During my time at the London Book Fair I had the opportunity to hear Jung Chang speak. She’s a Chinese writer who now lives in Britain. Her name sounded familiar to me when I was looking at the list of speakers. It wasn’t until the moderator held up her book did I realize she wrote one of the books I would stop and look at when I worked in a bookstore in Boston. I was one of the people who stocked the shelves, which for a book lover was wonderful and painful. I loved seeing all of the books. I regretted not having enough time to read all of them. There were times when I wanted to stop working and to sit on the floor and read. However, since I enjoyed receiving my paychecks this wasn’t feasible.
While I listened to Jung Chang speak, I marveled over her eloquence and passion. She’s also written a biography about Mao. I must admit that I don’t know a lot about Mao. After listening to her speak about her own history and about Mao I promised myself that I would finally sit down and read her book, Wild Swans. And I was happy to see that it was on my 1001 list of books, which surprised me since most of them are novels and this one is a memoir. I have always been fascinated by memoirs.

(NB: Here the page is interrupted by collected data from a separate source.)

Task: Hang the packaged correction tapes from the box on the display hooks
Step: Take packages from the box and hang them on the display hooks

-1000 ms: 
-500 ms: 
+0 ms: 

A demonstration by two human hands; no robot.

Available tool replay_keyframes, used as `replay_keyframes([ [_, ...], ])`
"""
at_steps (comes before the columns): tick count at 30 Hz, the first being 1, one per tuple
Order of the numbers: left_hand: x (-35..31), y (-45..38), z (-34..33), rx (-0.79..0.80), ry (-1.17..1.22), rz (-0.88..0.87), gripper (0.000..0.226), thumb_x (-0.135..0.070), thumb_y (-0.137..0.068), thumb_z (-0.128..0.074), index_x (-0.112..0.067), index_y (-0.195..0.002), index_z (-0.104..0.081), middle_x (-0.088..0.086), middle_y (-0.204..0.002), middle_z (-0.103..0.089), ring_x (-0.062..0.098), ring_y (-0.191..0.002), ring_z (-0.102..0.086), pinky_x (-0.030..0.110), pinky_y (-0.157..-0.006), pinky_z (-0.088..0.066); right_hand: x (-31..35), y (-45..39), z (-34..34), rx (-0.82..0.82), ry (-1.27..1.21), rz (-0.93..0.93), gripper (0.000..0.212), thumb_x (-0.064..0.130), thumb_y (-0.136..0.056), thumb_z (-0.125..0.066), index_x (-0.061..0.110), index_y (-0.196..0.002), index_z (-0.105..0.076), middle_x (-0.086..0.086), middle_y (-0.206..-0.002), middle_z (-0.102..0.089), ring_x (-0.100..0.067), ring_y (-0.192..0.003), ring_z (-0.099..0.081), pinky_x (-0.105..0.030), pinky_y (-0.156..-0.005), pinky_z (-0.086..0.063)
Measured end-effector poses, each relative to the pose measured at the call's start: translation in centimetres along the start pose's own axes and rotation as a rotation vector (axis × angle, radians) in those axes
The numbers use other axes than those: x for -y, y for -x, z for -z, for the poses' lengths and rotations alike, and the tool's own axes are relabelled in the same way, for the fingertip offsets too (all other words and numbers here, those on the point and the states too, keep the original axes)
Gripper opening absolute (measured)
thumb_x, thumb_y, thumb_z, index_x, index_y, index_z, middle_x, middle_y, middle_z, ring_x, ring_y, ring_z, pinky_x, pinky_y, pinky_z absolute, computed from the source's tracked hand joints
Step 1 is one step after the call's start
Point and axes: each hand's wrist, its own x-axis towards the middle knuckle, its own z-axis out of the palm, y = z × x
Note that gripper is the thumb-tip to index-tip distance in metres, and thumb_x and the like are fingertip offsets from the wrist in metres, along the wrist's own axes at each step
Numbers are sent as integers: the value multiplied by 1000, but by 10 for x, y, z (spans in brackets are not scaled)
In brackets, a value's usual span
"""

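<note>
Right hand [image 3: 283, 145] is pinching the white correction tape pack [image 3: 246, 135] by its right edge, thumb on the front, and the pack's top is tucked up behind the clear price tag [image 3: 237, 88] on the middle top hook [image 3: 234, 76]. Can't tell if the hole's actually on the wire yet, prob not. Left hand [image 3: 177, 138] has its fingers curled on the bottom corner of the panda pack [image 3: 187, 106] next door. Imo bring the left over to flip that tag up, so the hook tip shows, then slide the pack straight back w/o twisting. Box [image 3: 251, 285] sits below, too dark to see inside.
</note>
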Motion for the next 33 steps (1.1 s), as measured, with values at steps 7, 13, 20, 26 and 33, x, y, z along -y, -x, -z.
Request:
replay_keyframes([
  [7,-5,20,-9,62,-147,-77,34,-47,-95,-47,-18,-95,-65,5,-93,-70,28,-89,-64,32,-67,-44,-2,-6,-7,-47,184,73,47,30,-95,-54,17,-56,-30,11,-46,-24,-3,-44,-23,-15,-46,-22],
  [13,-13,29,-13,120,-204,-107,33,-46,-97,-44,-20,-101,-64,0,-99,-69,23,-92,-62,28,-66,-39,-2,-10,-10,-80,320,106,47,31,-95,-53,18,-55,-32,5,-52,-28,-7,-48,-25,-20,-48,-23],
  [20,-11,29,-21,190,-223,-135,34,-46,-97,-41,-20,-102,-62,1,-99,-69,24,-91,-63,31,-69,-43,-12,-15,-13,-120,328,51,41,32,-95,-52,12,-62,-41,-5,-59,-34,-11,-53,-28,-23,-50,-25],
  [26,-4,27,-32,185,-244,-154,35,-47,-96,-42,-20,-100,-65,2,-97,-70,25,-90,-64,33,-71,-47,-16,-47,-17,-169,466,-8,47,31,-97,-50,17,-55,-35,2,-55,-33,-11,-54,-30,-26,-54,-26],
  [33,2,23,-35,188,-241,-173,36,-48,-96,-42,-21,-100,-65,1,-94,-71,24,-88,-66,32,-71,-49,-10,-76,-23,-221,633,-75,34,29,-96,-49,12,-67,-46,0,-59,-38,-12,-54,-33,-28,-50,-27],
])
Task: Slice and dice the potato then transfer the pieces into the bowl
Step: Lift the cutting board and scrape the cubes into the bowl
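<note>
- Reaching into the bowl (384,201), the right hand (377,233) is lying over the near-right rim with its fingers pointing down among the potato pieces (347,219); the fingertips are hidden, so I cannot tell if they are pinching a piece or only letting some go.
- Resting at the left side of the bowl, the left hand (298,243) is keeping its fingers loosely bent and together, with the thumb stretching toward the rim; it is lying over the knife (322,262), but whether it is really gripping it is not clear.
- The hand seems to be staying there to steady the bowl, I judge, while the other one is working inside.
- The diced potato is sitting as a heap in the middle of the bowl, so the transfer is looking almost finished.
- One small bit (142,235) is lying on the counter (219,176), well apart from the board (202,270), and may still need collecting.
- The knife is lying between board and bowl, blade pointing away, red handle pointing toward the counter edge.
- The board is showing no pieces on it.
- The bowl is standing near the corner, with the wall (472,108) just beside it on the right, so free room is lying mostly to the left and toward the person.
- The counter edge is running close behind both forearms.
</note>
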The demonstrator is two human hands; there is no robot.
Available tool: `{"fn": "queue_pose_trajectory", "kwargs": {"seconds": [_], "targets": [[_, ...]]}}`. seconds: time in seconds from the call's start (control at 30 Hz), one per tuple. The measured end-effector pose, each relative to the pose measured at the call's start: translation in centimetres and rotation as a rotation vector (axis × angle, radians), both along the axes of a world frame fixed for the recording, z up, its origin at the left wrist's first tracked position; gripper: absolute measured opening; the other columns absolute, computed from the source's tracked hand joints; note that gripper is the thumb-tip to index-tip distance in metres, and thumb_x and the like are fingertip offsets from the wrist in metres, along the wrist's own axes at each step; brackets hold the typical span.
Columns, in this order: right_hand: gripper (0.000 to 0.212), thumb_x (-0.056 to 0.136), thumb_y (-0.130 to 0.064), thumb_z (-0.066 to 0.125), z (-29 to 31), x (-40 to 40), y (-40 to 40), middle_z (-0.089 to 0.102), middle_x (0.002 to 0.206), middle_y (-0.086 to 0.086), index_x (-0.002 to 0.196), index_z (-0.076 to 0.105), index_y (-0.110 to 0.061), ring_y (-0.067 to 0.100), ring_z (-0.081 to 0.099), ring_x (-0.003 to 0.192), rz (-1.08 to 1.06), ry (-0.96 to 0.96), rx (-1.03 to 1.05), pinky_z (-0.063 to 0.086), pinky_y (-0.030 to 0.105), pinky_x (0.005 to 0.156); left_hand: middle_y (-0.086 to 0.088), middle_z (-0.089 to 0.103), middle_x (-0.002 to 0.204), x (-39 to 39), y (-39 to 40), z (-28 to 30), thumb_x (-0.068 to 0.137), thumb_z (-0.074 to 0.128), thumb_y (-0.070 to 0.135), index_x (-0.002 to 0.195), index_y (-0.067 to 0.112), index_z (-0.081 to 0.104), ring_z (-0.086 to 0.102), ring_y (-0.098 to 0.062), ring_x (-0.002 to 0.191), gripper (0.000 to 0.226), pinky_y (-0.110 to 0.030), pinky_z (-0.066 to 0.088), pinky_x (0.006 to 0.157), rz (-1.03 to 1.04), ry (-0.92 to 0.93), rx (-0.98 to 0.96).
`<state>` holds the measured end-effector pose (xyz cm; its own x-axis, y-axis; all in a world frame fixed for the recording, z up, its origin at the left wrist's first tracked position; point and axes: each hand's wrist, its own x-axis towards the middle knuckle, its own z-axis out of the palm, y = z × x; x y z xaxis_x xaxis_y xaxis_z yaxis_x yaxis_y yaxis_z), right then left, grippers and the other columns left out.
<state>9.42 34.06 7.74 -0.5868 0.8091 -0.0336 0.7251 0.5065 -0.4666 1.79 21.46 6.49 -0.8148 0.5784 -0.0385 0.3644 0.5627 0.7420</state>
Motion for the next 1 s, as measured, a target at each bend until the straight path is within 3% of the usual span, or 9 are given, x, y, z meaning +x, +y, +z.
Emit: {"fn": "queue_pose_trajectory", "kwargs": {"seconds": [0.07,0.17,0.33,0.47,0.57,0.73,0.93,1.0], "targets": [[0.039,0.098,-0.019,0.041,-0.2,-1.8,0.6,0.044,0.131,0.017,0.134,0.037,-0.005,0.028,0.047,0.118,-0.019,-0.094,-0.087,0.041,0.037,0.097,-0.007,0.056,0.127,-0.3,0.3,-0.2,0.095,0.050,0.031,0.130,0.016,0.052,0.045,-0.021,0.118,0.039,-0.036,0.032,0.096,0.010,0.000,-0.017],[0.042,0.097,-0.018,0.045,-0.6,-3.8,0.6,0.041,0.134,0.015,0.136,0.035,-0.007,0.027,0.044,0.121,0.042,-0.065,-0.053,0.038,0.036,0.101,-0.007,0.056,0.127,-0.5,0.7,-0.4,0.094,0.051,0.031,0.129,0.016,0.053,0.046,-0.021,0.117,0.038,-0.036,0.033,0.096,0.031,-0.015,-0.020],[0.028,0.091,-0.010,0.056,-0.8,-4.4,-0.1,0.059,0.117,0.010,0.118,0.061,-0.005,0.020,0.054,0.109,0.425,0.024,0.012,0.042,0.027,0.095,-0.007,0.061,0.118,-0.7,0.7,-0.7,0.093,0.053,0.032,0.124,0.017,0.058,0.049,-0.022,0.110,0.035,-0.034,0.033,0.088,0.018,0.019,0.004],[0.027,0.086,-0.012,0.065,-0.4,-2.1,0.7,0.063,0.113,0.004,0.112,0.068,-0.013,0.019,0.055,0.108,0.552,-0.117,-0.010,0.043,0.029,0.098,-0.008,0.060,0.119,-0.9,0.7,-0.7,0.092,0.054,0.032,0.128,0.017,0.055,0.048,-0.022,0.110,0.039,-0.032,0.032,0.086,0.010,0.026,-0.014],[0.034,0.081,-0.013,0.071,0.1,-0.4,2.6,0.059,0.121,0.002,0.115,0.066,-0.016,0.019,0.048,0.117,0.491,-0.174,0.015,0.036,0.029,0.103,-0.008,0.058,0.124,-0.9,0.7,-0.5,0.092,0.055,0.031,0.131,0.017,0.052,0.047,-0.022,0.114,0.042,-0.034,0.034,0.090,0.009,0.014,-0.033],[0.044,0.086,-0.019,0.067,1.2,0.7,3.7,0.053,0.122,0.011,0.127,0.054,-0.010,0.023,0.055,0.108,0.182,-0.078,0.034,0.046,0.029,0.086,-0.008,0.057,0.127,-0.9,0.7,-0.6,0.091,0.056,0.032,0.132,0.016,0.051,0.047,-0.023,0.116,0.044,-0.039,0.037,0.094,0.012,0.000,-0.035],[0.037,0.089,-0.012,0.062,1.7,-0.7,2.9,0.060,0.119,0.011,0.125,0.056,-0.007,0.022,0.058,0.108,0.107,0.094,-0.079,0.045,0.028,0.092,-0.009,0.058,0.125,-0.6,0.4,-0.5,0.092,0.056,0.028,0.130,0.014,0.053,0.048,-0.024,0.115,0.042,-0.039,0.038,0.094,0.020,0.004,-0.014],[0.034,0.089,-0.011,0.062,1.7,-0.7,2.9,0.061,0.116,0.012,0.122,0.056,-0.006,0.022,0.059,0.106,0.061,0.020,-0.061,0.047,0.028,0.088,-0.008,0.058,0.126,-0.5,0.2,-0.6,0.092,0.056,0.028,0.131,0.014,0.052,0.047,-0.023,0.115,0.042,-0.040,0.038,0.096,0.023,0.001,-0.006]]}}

Wild Swans is not an easy read. This isn’t to say that the language is complicated. In fact, I devoured the book in a few days and my copy is 669 pages. Her writing is beautiful and almost hypnotic. The book follows the lives of three women. Chang’s grandmother, mother, and her own story came alive right in my living room. I felt immersed in their stories and felt their pain, suffering, and sometimes happiness. It also chronicles Chinese history during the 20th century. If you are like me and don’t know a lot about Chinese history during this time, it was a turbulent time. Wars, famines, political upheavals, natural disasters, and the rise and fall of Mao kept me riveted to my seat. When I write that this was hard to read, I mean their stories made cringe in my seat. The hardships that these women and their families endured were more than I could imagine. The best part of this book is the honesty of the author. She not only details what is happening but what it meant to her and to her family. And most importantly, it explains why she and many of those around her believed in Mao, at least during the beginning. Since Mao came to power when Change was a child, you can see her indoctrination process. It astounded me.
Many of the scenes in the book are moving. I welled up on many occasions. On other occasions, I was angry. She made me laugh, think, sympathize, question, you name it, I felt it. This book is a rollercoaster of emotions. And it made me believe that no matter what obstacles you face, if you have the love and support of those around you, you can face them head on. You may not always succeed, but you can keep your dignity. Mao’s regime tore families apart. But not this one. This family stuck together. They are a true inspiration.
Wild Swans won the 1993 British Book of the Year and the 1992 NCR Book Award. It has been translated into 30 languages and has sold millions of copies. My edition was the 21st Anniversary edition and it included a moving afterward by Chang about how the success of the book has impacted her and her family. If you are looking for a wonderful introduction into this part of history, I highly recommend it. This book counts towards one of my reading challenges, Award Winning Books.
I tried getting a picture of Jung Change but the crowd was large. The picture above is of the stage for all the author interviews. The majority of my time at the fair was spent here listening and learning. I’m hoping to go next year.